→ What to work on
Below is a listing; print exactly its lines from the one containing "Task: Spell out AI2" down to the one containing "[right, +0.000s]", both inclusive, with every picture left out.
+===+
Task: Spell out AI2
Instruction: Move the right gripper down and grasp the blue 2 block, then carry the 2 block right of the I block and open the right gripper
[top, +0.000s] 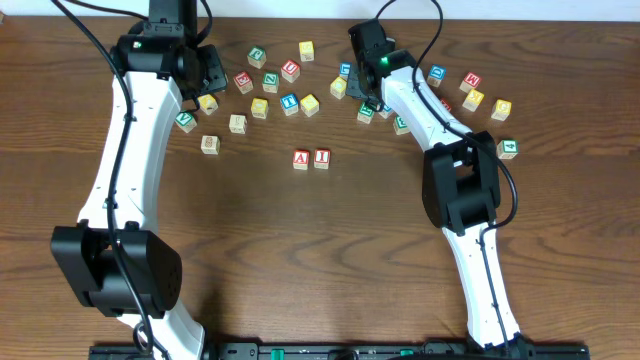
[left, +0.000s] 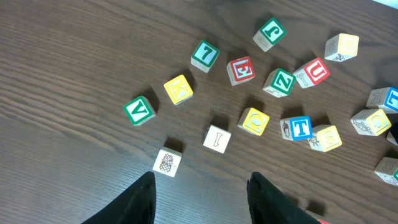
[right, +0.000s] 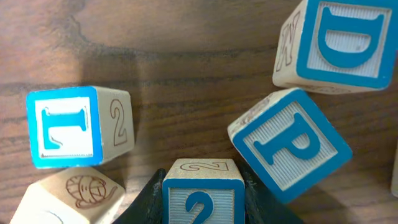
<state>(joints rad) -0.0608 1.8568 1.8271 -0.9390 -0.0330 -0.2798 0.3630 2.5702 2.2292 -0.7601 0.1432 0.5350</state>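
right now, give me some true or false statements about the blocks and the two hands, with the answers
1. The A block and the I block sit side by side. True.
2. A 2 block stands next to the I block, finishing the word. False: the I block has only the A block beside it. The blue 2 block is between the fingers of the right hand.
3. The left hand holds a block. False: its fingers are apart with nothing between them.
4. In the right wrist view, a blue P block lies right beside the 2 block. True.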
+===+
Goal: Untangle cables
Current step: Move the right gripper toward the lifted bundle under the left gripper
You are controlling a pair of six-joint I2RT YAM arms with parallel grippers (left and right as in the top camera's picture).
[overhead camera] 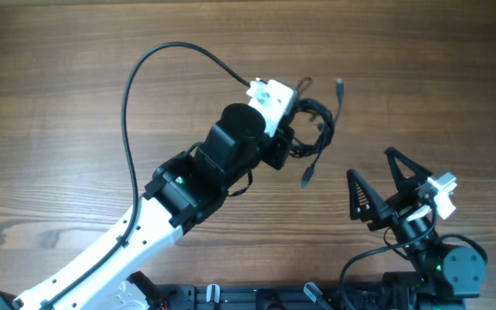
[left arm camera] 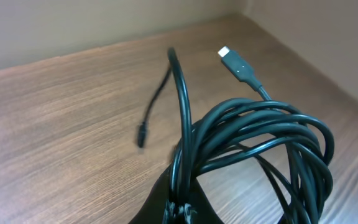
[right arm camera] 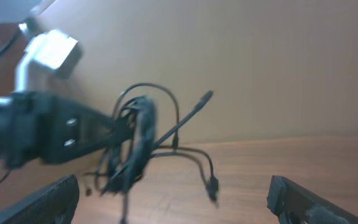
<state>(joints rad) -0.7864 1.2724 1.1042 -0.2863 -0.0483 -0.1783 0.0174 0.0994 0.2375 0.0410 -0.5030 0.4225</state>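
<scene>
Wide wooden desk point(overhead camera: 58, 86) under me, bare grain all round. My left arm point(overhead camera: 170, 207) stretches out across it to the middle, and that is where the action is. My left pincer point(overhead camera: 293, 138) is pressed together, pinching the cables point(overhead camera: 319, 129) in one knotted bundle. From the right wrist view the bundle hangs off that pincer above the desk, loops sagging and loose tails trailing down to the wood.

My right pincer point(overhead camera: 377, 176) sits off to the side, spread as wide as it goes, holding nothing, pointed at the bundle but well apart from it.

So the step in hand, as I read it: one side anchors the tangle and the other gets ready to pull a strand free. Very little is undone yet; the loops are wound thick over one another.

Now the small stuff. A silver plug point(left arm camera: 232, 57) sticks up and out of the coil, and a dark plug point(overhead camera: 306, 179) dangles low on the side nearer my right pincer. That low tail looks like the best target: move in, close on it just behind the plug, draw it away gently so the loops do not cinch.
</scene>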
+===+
→ Output
Task: Spell out AI2
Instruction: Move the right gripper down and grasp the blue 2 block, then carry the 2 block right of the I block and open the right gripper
[top, +0.000s] 
[left, +0.000s] 
[right, +0.000s] 

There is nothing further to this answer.